Merian moved to 20th Century Fox Records in November 1958.

He later had his own band; one member of it was Herb Phillips.

His publications included the well known Trumpet Isometrics. He published an autobiography in 2000.

Merian died on 15 August 2007, in Sarasota, Florida.

==Discography==
===As leader===
- The Magic Horn (Decca)

| Matrix number (Decca) | Date | Title |
|---|---|---|
| 103161 | 28 August 1957 | The Magic Horn |
| 103162 | 28 August 1957 | Love theme from La Strada |
| 103163 | 28 August 1957 | Harlem nocturne |
| 103164 | 28 August 1957 | Someone to watch over me |
| 103181 | 29 August 1957 | My love and I |
| 103182 | 29 August 1957 | The crying wind |
| 103183 | 29 August 1957 | Lonely wine |
| 103184 | 29 August 1957 | The nearness of you |
| 103374 | 24 August 1957 | Something sentimental |
| 103375 | 24 August 1957 | When you wish upon a star |
| 103376 | 24 August 1957 | My silent love |
| 103377 | 24 August 1957 | Dream along with me |
| 105219 | 26 June 1958 | One Day I'll Buy a Trumpet |
| 105220 | 26 June 1958 | Bing! Bang! Bong! |

===As sideman===
- Specs Powell, Movin' In (Roulette, 1957)
- Tito Puente, The Essential Tito Puente (RCA, 2005)
- Pete Rugolo, Rugolomania (Columbia, 1955)

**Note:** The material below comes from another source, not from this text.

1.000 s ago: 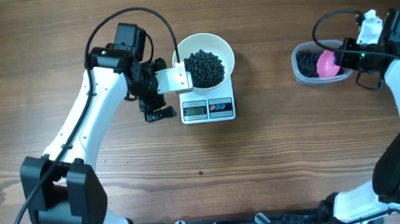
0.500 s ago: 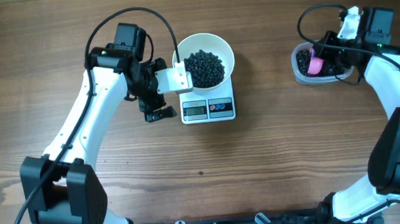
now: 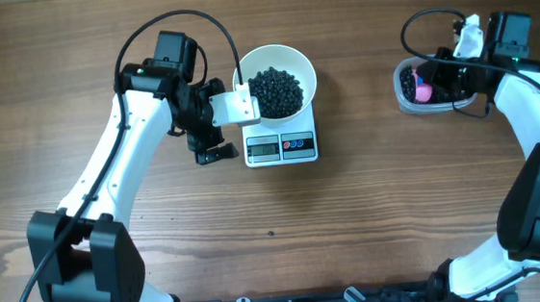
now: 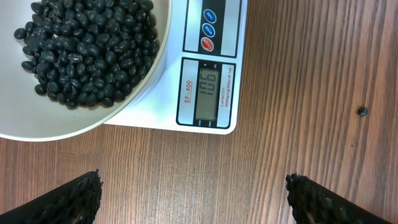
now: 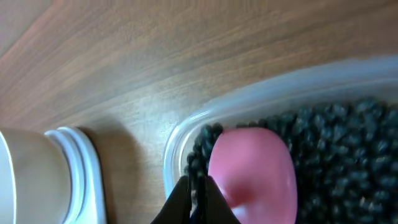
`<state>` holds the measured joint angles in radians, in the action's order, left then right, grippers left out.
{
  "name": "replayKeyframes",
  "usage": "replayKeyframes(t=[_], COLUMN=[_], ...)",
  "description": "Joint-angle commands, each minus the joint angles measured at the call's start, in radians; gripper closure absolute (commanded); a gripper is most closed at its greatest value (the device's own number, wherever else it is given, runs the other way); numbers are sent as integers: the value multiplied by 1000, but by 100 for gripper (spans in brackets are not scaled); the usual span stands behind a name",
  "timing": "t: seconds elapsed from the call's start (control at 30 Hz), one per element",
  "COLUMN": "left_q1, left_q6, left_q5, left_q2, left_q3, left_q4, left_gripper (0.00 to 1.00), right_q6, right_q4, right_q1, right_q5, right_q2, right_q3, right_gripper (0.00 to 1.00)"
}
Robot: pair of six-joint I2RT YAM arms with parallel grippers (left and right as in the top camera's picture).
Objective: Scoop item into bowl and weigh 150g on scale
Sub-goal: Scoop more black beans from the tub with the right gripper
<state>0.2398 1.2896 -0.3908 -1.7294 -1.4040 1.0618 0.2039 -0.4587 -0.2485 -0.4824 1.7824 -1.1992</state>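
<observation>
- left gripper (image 4: 196, 200) hangs released, jaws spread wide, over bare wooden table (image 3: 372, 220) just left of the scale (image 3: 281, 147)
- the white bowl (image 3: 304, 63) sits on the scale's far part, with a heap of black beans (image 3: 275, 91) inside it
- at far right, a clear tub (image 5: 177, 134) holds more beans
- right gripper (image 5: 196, 193) is clenched on the pink scoop (image 5: 252, 165), its cup down among the tub's beans at the left end
</observation>
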Motion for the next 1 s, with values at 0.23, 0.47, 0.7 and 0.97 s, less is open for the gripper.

====Lucky Millinder Orchestra====
With the Lucky Millinder Orchestra:

| Matrix number (Decca) | Date | Title |
|---|---|---|
| 73395 | 26 February 1946 | How big can you get |
| 73396 | 26 February 1946 | More, more, more |
| 73397 | 26 February 1946 | There's good blues tonight |
| 73398 | 26 February 1946 | Shorty's got to go |
| 73399 | 26 February 1946 | Chittlin' switch |
| 73561 | 10 May 1946 | Fare Thee well Deacon Jones |
| 73861 | 11 April 1947 | You can't put out a fire |
| 73862 | 11 April 1947 | The spider and the fly |
| 73863 | 11 April 1947 | Let it roll |
| 73864 | 11 April 1947 | Begging for love |

====Gladys Bruce====
With Gladys Bruce:

| Matrix number (Decca) | Date | Title |
|---|---|---|
| 81296 | 20 July 1951 | If, if, if you were mine |
| 81297 | 20 July 1951 | I've got the blues for my baby |
| 81298 | 20 July 1951 | Trinidad Daddy |
| 81299 | 20 July 1951 | The right kind of feeling |

====Alan Freed Rock 'n' Roll Band====

| Matrix number (Decca) | Date | Title |
|---|---|---|
| 102267 | 15 April 1957 | Swizzle Time |
| 102268 | 15 April 1957 | Late Hours |
| 102269 | 15 April 1957 | You for Me |
| 102270 | 15 April 1957 | Readin', Writin' and Rockin' |
| 102279 | 16 April 1957 | Three Bad Men |
| 102280 | 16 April 1957 | Gumbo Rock |
| 102281 | 16 April 1957 | Kissing Rock |
| 102282 | 16 April 1957 | Sweet Potato Pie |
| 102283 | 17 April 1957 | The Street |
| 102284 | 17 April 1957 | Mr. Onion Head |
| 102285 | 17 April 1957 | Ease Down |
| 102286 | 17 April 1957 | The King's Ring |
| 103662 | 13 November 1957 | Lady Whistle Bait |
| 103663 | 13 November 1957 | Fandango Rock |
| 103664 | 13 November 1957 | Cool Papa |
| 103665 | 13 November 1957 | Teenage Strut |
| 103681 | 15 November 1957 | Two Good Guys |
| 103682 | 15 November 1957 | Tuxedo Junction |
| 103683 | 15 November 1957 | In a Little Spanish Town |
| 103684 | 15 November 1957 | Pushing |
| 103746 | 22 November 1957 | Split Level |
| 103747 | 22 November 1957 | A Stomping Good Time |
| 103748 | 22 November 1957 | Two Head |
| 103749 | 22 November 1957 | Campus Rumpus |

==Bibliography==
- Trumpet Isometrics
- Leon Merian, The Man Behind The Horn, Leon Merian with Bill Bridges, Diem Publishing Co, Bradenton, Florida, 2000, 287 pp.